**YOUR OBJECTIVE:**
Please give the lines below again exactly as they stand, from the one that contains "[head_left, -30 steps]" up to and including the one that contains "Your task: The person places", leaving all pictures out.

Entries taken from a collection:
== Segment start ==
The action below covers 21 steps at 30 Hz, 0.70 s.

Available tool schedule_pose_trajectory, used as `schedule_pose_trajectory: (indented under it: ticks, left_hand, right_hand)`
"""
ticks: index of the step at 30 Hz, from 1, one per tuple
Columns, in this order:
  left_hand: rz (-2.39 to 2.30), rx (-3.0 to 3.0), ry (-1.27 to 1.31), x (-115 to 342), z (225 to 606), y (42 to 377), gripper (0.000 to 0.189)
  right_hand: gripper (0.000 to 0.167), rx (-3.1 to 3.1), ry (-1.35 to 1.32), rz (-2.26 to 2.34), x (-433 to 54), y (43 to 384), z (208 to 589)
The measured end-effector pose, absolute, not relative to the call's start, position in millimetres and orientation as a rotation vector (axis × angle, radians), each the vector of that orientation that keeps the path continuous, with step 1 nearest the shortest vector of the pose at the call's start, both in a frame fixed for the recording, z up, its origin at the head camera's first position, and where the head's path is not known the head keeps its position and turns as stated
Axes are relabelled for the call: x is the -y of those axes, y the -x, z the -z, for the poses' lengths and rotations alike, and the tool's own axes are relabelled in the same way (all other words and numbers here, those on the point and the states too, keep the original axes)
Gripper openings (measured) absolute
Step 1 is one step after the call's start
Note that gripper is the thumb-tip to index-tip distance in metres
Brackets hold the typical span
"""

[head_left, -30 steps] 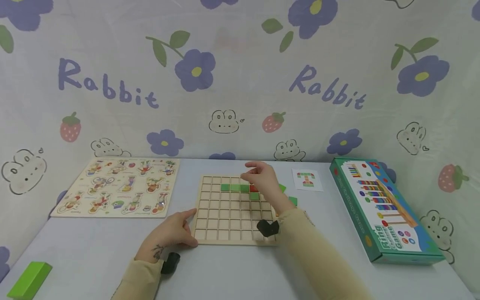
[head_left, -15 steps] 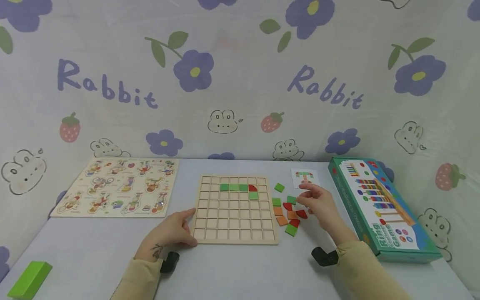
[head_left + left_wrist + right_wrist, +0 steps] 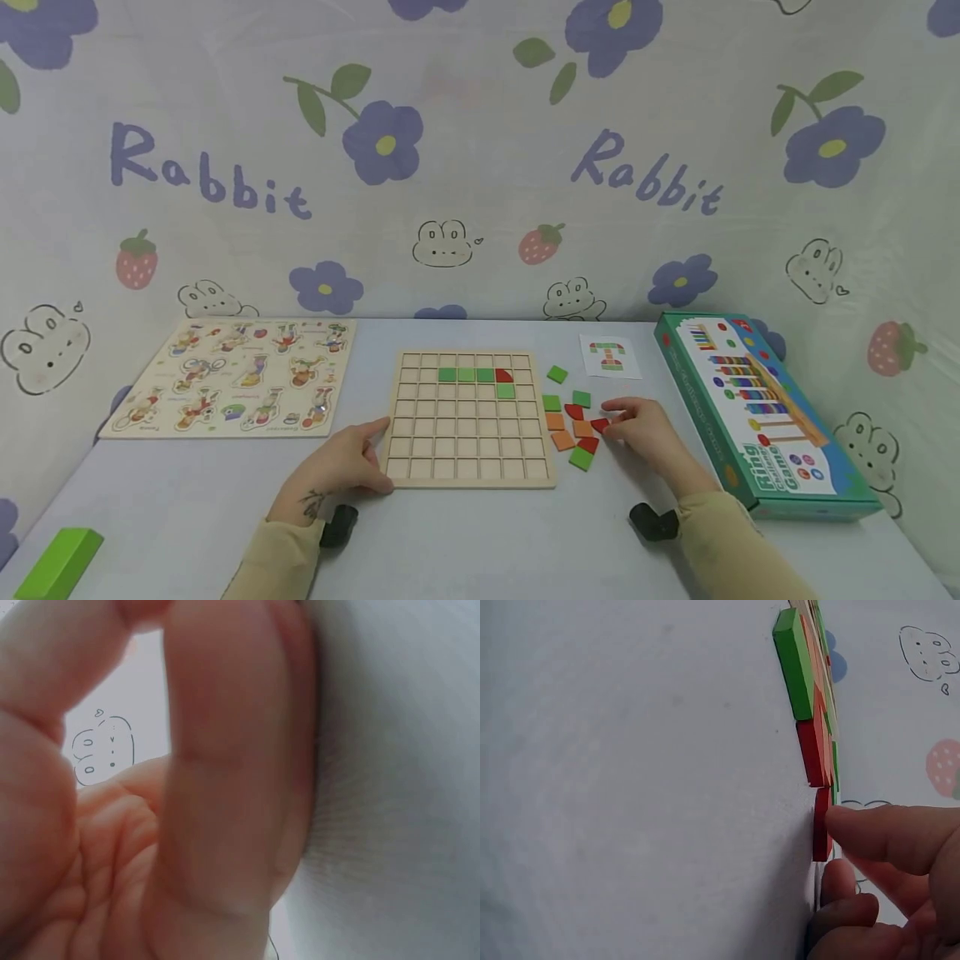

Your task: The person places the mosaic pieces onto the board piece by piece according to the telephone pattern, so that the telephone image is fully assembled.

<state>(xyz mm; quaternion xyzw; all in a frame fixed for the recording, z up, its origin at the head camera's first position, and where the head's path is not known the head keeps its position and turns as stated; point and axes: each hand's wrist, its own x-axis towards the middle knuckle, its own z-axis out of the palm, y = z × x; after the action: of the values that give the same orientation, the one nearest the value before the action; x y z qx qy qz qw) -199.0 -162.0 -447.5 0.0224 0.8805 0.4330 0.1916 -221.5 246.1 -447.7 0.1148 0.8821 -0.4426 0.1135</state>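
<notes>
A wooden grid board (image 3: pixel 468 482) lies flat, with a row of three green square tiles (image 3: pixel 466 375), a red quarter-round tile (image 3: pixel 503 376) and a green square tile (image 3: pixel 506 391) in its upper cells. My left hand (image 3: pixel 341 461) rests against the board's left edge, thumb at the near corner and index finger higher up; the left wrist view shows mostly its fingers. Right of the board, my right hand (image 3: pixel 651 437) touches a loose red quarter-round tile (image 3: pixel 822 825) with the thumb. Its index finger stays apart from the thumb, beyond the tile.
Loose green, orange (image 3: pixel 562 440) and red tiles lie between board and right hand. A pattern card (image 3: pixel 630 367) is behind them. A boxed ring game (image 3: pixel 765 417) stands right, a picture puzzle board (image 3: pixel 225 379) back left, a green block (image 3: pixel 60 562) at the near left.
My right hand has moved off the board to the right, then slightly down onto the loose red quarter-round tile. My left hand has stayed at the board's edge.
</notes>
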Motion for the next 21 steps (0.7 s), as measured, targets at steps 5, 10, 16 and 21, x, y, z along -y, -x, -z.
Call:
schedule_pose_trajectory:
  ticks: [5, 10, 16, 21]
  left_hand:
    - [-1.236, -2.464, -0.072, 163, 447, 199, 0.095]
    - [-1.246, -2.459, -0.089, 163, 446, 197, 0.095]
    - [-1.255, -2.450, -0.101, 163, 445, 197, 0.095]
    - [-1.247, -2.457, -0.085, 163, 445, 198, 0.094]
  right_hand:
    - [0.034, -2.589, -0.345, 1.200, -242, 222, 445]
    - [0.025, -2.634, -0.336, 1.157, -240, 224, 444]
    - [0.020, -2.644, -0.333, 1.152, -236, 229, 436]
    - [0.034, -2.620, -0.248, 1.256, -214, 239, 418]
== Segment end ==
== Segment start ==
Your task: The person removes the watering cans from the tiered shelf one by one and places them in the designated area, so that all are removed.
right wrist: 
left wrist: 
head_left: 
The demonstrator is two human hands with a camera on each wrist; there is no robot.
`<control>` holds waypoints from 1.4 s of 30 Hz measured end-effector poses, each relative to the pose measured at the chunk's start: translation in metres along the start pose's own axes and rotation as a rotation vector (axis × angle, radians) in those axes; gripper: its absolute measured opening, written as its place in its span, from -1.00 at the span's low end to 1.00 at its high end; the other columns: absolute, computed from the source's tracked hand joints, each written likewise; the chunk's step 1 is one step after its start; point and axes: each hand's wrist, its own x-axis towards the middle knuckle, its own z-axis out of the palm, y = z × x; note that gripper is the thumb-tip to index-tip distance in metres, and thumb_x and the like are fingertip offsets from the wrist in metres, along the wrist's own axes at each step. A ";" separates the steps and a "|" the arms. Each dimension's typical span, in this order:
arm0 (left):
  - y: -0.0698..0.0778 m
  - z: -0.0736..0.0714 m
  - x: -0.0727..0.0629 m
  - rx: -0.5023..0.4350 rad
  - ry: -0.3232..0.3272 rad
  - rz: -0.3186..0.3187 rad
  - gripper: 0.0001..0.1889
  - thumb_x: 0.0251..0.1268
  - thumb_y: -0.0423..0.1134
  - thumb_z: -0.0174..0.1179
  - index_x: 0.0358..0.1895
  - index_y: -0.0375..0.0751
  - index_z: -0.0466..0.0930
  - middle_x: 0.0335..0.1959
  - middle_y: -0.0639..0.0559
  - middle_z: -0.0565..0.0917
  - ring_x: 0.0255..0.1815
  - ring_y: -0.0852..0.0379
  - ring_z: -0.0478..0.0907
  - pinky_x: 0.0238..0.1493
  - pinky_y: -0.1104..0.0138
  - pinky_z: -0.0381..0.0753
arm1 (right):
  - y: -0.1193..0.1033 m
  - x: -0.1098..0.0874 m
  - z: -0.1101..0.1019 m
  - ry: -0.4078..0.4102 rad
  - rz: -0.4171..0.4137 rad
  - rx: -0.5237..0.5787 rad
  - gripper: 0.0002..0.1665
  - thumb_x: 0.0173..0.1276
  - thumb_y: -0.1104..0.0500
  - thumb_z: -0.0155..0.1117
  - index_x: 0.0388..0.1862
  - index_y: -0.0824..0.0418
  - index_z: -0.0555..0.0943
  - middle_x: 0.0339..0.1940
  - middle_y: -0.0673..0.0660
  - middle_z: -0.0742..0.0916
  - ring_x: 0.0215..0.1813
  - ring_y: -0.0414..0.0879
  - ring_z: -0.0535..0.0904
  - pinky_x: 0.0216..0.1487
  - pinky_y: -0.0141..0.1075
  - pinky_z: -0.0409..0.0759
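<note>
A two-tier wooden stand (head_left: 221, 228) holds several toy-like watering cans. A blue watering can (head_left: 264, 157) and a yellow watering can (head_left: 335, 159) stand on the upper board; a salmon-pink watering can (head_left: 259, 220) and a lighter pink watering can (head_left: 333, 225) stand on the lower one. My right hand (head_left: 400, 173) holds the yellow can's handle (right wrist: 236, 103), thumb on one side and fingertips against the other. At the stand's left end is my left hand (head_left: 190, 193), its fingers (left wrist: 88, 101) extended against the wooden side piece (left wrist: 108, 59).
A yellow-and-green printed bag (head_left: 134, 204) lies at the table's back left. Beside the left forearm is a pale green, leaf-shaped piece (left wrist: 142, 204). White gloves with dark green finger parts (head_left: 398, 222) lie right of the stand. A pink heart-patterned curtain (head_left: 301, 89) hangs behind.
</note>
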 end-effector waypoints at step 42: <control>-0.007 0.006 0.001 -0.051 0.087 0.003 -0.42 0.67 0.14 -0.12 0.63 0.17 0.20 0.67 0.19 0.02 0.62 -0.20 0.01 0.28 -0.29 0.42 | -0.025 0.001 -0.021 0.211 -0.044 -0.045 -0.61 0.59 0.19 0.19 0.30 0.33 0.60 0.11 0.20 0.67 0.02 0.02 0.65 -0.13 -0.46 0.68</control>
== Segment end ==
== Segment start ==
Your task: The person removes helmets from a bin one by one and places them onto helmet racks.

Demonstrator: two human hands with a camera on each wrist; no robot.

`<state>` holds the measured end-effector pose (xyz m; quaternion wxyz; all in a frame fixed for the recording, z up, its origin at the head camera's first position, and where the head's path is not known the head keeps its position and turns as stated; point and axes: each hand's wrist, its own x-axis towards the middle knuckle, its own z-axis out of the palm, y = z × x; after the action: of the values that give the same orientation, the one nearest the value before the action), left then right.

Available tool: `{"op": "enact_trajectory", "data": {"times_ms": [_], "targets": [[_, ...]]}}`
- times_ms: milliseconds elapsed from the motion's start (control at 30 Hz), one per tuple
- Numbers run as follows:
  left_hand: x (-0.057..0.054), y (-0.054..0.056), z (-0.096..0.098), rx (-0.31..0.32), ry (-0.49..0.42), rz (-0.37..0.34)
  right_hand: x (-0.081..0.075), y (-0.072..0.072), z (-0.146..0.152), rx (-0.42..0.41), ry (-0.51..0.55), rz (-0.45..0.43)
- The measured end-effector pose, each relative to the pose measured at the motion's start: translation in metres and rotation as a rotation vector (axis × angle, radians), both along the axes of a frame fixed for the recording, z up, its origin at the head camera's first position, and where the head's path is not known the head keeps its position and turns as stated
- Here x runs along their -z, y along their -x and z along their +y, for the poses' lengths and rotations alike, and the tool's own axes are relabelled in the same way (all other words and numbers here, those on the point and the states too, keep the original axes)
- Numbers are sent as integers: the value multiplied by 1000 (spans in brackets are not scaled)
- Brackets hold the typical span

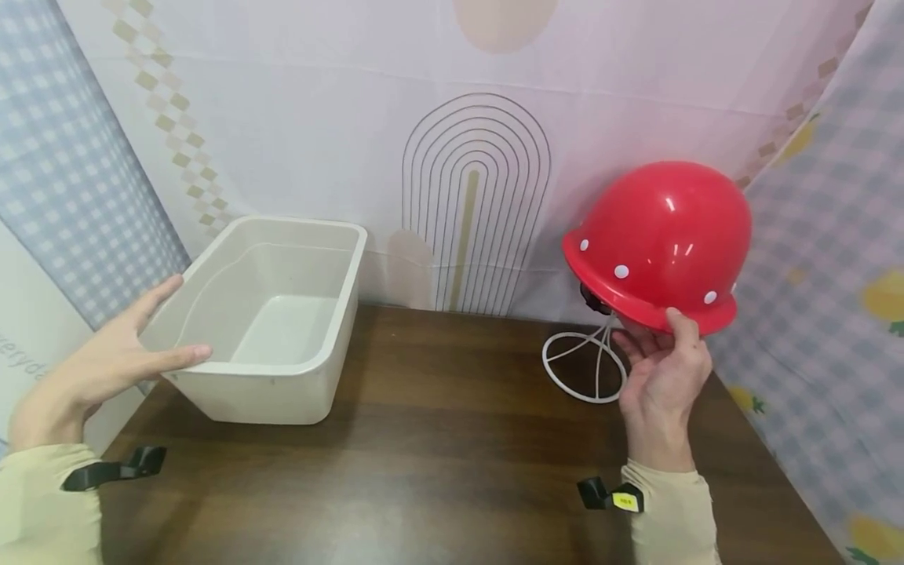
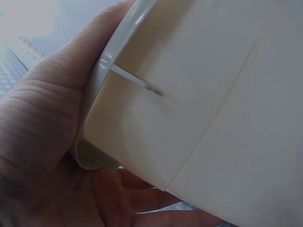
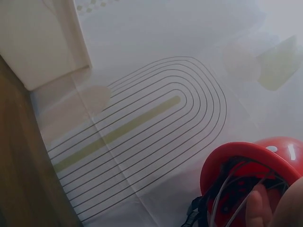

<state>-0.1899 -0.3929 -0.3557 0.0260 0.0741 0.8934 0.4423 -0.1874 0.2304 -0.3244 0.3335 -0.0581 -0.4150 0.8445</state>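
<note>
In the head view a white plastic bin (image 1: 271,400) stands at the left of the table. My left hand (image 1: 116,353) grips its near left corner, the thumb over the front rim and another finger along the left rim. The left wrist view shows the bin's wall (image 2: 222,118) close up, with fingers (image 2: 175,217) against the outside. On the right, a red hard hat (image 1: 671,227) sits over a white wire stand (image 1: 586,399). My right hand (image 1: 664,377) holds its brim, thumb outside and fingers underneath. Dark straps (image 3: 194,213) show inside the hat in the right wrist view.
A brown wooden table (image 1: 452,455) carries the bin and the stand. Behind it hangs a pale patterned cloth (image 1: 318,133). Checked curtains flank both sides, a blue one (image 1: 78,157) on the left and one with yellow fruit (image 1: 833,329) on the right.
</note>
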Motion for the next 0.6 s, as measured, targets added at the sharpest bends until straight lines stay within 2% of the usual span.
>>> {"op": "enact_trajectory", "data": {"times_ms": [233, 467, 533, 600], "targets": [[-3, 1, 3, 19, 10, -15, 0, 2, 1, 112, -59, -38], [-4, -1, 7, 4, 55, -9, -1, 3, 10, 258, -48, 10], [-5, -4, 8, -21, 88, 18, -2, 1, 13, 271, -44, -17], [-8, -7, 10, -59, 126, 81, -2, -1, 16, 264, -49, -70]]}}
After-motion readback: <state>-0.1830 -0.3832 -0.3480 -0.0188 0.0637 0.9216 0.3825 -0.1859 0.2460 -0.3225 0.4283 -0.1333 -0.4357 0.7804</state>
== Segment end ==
**RESPONSE TO THE TASK:**
[head_left, -30 steps] 
[head_left, -15 steps] 
[head_left + left_wrist + right_wrist, +0 steps] 

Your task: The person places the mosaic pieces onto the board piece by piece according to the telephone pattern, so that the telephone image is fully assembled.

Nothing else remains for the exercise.